» Exercise directions
Scan the data below and copy each line where "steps" occurs.

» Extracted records
━━━━━━━━━━━━━━━━━━━━━━━━━━━━━━

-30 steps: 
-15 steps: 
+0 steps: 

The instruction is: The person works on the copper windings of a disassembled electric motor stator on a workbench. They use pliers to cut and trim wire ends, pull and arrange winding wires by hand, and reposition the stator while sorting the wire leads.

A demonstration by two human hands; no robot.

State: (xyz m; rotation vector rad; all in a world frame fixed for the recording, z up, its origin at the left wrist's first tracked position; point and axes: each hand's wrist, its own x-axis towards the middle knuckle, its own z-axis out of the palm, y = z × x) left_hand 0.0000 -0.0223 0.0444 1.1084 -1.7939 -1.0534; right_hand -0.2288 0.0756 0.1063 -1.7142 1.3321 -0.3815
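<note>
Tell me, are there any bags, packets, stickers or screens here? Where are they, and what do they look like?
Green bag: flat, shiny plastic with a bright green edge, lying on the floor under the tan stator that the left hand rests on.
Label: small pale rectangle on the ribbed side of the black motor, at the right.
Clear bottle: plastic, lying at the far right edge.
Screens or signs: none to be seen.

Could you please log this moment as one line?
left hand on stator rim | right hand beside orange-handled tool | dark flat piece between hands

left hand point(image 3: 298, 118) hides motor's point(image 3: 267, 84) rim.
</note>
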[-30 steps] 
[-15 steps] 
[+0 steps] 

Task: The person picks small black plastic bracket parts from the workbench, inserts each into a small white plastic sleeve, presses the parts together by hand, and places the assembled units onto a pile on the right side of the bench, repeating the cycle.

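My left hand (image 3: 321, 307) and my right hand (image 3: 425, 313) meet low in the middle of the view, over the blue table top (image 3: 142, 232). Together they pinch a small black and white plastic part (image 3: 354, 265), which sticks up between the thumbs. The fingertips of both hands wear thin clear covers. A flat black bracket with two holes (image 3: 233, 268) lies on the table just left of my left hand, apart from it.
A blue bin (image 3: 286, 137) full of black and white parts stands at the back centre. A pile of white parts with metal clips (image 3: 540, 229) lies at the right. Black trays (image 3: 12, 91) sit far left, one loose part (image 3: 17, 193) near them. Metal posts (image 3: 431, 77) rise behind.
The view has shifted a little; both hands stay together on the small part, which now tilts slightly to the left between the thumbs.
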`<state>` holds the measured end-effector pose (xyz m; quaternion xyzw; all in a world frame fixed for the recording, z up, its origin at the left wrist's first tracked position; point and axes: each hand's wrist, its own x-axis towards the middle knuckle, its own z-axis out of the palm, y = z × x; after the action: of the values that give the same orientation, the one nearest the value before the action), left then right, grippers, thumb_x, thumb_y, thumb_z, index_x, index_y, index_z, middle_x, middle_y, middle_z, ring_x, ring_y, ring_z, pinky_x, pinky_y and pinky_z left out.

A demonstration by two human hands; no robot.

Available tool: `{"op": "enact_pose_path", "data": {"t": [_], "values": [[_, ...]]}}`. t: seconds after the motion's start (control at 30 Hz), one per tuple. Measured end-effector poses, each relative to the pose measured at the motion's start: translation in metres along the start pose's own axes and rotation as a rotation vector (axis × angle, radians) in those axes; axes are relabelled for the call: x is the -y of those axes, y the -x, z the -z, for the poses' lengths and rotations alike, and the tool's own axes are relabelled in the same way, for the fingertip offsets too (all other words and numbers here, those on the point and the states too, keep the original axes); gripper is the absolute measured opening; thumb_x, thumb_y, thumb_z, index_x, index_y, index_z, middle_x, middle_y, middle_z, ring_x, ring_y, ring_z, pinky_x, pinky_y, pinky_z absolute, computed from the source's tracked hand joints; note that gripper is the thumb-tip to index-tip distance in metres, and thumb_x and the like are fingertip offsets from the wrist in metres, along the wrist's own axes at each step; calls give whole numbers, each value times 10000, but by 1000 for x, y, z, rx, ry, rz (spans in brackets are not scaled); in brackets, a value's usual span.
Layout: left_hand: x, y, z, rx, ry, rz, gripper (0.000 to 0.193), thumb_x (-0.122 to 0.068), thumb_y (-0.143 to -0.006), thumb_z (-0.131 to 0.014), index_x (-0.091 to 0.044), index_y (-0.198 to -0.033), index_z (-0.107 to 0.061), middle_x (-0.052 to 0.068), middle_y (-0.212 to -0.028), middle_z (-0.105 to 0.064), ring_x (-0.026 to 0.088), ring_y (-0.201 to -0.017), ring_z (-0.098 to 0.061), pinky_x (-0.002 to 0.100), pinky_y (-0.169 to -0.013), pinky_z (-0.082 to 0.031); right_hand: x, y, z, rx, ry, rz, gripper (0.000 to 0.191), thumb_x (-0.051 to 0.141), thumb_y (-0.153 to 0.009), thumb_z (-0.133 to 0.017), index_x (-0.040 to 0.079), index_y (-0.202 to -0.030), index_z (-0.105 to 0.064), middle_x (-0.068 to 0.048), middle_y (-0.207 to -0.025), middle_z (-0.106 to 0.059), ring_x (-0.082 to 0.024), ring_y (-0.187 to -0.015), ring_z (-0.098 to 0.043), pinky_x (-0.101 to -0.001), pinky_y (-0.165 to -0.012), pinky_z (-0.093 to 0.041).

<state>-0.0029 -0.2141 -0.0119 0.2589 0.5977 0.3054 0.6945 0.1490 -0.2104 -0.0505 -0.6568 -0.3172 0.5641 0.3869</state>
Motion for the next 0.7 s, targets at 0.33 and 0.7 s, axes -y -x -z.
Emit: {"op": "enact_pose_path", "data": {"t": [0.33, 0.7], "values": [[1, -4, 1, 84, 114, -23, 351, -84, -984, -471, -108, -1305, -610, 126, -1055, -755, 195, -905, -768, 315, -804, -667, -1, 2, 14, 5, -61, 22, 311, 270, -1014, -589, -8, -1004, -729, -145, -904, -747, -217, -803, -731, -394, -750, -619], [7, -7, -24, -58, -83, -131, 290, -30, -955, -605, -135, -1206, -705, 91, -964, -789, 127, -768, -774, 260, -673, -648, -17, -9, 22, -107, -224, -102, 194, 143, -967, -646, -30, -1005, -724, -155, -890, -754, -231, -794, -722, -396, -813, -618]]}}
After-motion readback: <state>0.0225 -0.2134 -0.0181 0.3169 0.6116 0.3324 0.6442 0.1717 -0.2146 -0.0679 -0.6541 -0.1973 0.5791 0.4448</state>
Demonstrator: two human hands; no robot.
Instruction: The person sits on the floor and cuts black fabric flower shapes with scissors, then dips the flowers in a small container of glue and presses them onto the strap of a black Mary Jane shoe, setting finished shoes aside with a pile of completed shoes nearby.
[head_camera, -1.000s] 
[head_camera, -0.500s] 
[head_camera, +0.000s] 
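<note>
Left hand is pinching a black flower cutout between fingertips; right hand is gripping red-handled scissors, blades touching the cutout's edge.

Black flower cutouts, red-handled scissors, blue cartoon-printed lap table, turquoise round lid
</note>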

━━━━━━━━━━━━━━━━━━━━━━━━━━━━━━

» Problem solution
-30 steps: 
-15 steps: 
+0 steps: 
[-30 steps] 
[-15 steps] 
[+0 steps] 

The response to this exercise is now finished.